Analyse. C’est comme si c’était fait. Jair Bolsonaro aurait déjà perdu la partie. Les sondages le donnent en chute libre : trois Brésiliens sur cinq désapprouvent son action (15 points de plus qu’au début de l’année) et une majorité d’entre eux réclame désormais sa destitution. Si les élections avaient lieu aujourd’hui, l’actuel chef de l’Etat serait balayé par l’ex-président de gauche Luiz Inacio Lula da Silva, donné vainqueur pratiquement dès le premier tour.
Sacré retour en scène pour cet increvable phénix politique. Il y a peu encore, nul n’osait parier un real sur Lula, décrédibilisé, humilié, condamné en justice et qui passa 580 longs jours derrière les barreaux, entre 2018 et 2019. Libéré, Lula vit finalement toutes ses condamnations annulées par le Tribunal suprême du pays en mars dernier, recouvrant ainsi ses droits politiques. Avec, dans le viseur, la présidentielle d’octobre 2022.
Déjà en campagne sans le dire, Lula s’emploie à rassembler la gauche et à séduire le centre, avec une stratégie claire en tête : être le « Joe Biden do Brasil ». L’ex-métallo a pris le tombeur de Donald Trump comme modèle. Il se rêve en grand reconstructeur d’une nation brésilienne en ruine, « petit grand-père des peuples » pacifiant, bienveillant, rassembleur, protecteur. Lula ne se prive pas de rappeler qu’en 2022 il aura 77 ans, soit le même âge que Joe Biden lors de sa campagne victorieuse. Le monde appartient aux septuagénaires…

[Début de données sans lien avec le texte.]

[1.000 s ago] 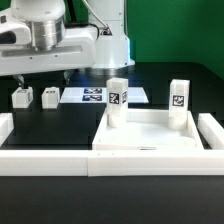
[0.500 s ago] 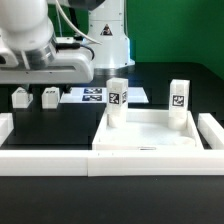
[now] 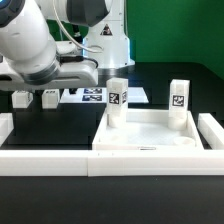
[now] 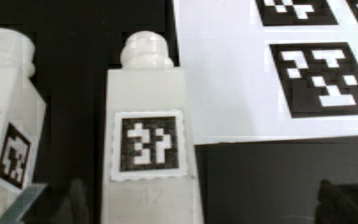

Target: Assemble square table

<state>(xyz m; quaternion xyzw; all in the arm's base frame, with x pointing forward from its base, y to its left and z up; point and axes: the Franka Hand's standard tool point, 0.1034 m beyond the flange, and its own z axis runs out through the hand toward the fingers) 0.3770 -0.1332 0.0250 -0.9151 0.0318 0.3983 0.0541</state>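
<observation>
Whereas the arm [image 3: 40, 50] stood higher and nearer the middle one second ago, it has now swung toward the exterior view's left and come down over the two loose legs; the slab, the upright legs and the marker board have not moved.

The first loose leg [image 4: 153, 125] lies flat on the black worktop [image 3: 60, 125], its tag facing up and its rounded peg at one end. In the exterior view it is the leg [image 3: 50, 97] just beside the marker board [image 3: 100, 95]. The second loose leg [image 3: 20, 99] lies parallel to it, near but apart, on the side away from the marker board.

In the wrist view the jaws are spread. Their blurred dark fingertips [image 4: 55, 203] show on either side of the first loose leg's lower end, and contact with it cannot be judged.

The square slab [image 3: 150, 143] rests on the worktop toward the exterior view's right, well apart from the loose legs. Two upright legs stand at its far corners, one [image 3: 117, 100] nearer the marker board and one [image 3: 178, 100] toward the exterior view's right, both with tags facing the camera.

A low white border wall [image 3: 60, 160] runs along the front of the worktop and turns up both sides. The slab lies just behind it.
</observation>
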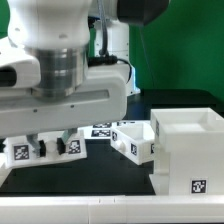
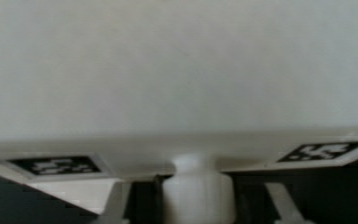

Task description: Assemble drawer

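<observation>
A white plastic knobbed tray fills the view, blurred and very close. Its rounded white knob juts out. A black-and-white square tag lies at nine o'clock of the knob and a second tag at about two o'clock, apparently on the same face.

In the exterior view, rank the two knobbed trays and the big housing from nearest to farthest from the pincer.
1. The first tray, right at the pincer, on the exterior view's left.
2. The second tray, mid-table, open top up.
3. The housing, on the exterior view's right, plainly farthest.
</observation>
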Tool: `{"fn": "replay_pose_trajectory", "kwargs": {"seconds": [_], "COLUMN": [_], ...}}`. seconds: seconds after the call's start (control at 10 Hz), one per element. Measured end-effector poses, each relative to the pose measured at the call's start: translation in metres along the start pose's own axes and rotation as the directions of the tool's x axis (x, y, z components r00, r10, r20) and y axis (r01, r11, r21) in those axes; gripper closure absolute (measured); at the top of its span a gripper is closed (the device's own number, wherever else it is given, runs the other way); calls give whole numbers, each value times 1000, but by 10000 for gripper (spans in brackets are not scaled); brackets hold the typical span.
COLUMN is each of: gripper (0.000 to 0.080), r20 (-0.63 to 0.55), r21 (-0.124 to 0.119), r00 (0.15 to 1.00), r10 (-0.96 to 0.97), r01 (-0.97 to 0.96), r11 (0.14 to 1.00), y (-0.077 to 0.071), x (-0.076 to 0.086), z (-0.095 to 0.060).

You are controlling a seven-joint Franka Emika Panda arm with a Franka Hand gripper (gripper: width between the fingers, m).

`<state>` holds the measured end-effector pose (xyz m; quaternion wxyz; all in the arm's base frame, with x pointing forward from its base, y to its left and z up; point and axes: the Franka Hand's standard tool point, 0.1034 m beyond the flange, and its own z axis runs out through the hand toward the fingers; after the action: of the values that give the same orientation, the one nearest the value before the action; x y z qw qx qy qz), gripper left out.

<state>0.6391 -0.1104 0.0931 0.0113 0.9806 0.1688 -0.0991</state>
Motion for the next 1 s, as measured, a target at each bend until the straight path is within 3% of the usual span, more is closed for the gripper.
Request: {"fn": "replay_pose_trajectory", "kwargs": {"seconds": [0.2,0.3,0.6,0.7,0.9,1.0], "gripper": [632,632,632,632,632,632], "r20": [-145,-219,-371,-429,-464,-518], "r21": [39,29,-67,-88,-25,-51], "r00": [987,971,926,900,875,845], "r10": [66,95,69,74,140,136], "r01": [-61,-91,-100,-124,-171,-189], "r11": [997,995,993,988,985,981], "y": [1,1,18,20,20,24], "x": [-5,-6,-8,-10,-15,-13], "z": [-12,-15,-13,-14,-22,-25]}}
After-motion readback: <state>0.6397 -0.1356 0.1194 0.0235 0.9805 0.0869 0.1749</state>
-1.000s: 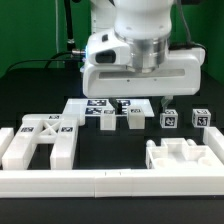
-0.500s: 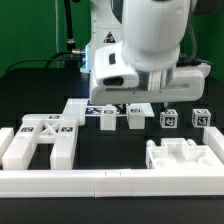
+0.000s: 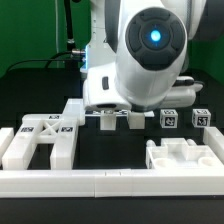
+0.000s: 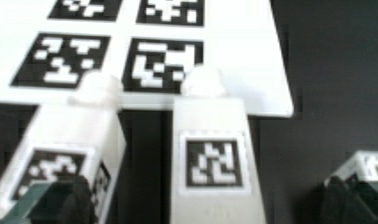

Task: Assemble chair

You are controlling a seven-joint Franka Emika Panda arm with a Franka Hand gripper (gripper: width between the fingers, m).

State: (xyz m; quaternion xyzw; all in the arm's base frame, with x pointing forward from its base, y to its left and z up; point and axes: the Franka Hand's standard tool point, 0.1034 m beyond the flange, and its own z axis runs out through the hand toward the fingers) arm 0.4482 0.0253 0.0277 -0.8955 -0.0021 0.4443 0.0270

Sûr de lui et de son charisme, le tribun de gauche avance sans s’embarrasser de programme ni de propositions précises, se contentant d’invoquer le souvenir des années dorées que furent celles de ses deux mandats au pouvoir (2003-2011), qui virent 40 millions de Brésiliens sortir de la pauvreté et le pays atteindre l’apogée de sa popularité. « Je n’ai pas besoin de faire de promesses. J’ai déjà fait changer les choses dans ce pays », confiait récemment Lula au quotidien britannique The Guardian.
Agenda frénétique
Tout serait-il donc déjà joué ? L’élection est-elle déjà pliée ? La parenthèse Jair Bolsonaro déjà refermée ? Pour beaucoup à gauche, l’actuel leader d’extrême droite ne serait qu’un accident de l’histoire, vite battu et vite oublié. Le fruit pourri ne demanderait plus qu’à tomber. C’est en réalité bien mal connaître le Brésil contemporain. Et sous-estimer gravement son président.
Affaibli, Bolsonaro est loin d’être un « canard boiteux ». Le président n’a perdu ni sa base populaire (autour de 30 % de l’électorat) ni sa base parlementaire (60 à 70 % des députés soutiennent son action). Malgré les polémiques, il dispose toujours du soutien massif des élites militaires, évangéliques et de l’agronégoce : les trois piliers sur lesquels repose son pouvoir. Bête politique et génie de la « com » digitale à la mode populiste, Bolsonaro n’a pas perdu la main. Il impose encore et toujours son agenda frénétique au Brésil. L’opposition (Lula compris) en est le plus souvent réduite à commenter ses outrances, scandale après scandale. Nul doute que le trublion de Brasilia saura tirer profit de la campagne de 2022, qui s’annonce ultraviolente.